> **TASK DESCRIPTION**: What is needed is an exact copy of the whole listing below, with no pictures.

> **INFORMATION SHOWN**:
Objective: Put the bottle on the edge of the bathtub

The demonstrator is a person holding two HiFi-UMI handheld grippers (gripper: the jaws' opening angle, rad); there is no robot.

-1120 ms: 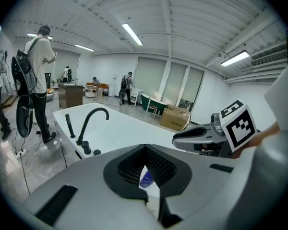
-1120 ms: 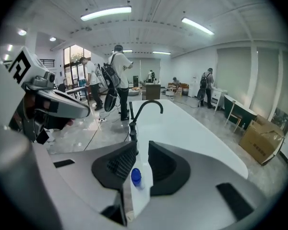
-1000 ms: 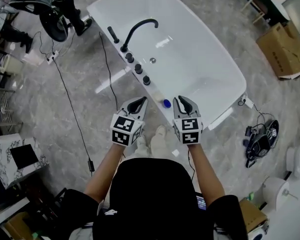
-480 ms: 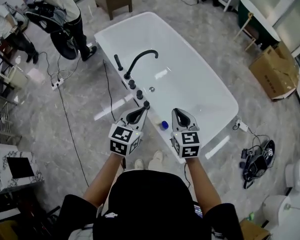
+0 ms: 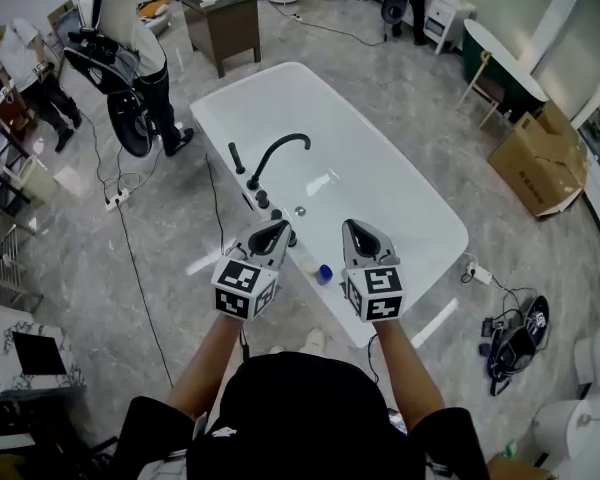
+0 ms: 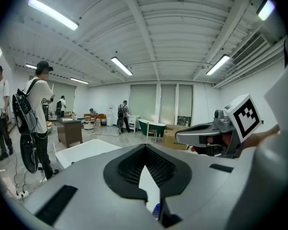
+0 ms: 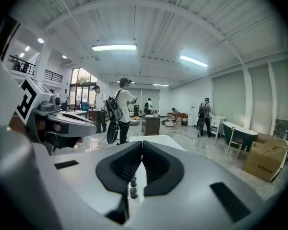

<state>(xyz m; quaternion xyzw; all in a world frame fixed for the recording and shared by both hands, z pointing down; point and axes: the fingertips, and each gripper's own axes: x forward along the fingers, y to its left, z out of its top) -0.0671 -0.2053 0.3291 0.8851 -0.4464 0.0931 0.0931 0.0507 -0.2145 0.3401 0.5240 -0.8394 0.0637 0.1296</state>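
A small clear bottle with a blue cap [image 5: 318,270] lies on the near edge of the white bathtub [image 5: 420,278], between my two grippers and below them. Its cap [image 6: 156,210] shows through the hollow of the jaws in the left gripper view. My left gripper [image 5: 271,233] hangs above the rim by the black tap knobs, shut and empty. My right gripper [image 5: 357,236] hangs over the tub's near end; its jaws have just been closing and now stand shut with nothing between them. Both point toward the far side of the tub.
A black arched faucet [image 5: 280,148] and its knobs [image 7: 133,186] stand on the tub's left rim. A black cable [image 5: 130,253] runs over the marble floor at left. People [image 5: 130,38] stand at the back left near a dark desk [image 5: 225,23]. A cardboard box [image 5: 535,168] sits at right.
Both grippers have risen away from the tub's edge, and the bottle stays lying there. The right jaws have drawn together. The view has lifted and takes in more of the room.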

> **PROBLEM SOLUTION**:
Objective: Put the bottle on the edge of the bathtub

The demonstrator is a person holding two HiFi-UMI handheld grippers (gripper: the jaws' opening angle, rad); there is no robot.

-1120 ms: 
-1120 ms: 
-1000 ms: 
-480 ms: 
+0 ms: 
+0 ms: 
+0 ms: 

<state>(xyz m; quaternion xyzw; all in a world frame fixed for the recording and shared by both hands, z pointing down; point and axes: the fingertips, and each gripper's own axes: x forward along the fingers, y to its left, z out of its top) -0.0671 -0.2053 0.3291 0.8851 -0.4464 0.0931 0.0931 0.0507 -0.2145 0.3401 0.5240 -0.8394 0.0637 0.1296</state>
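A small clear bottle with a blue cap [image 5: 318,270] lies on the near edge of the white bathtub [image 5: 420,278], between my two grippers and below them. Its cap [image 6: 156,210] shows through the hollow of the jaws in the left gripper view. My left gripper [image 5: 271,233] hangs above the rim by the black tap knobs, shut and empty. My right gripper [image 5: 357,236] hangs over the tub's near end; its jaws have just been closing and now stand shut with nothing between them. Both point toward the far side of the tub.
A black arched faucet [image 5: 280,148] and its knobs [image 7: 133,186] stand on the tub's left rim. A black cable [image 5: 130,253] runs over the marble floor at left. People [image 5: 130,38] stand at the back left near a dark desk [image 5: 225,23]. A cardboard box [image 5: 535,168] sits at right.
Both grippers have risen away from the tub's edge, and the bottle stays lying there. The right jaws have drawn together. The view has lifted and takes in more of the room.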

That concludes the exercise.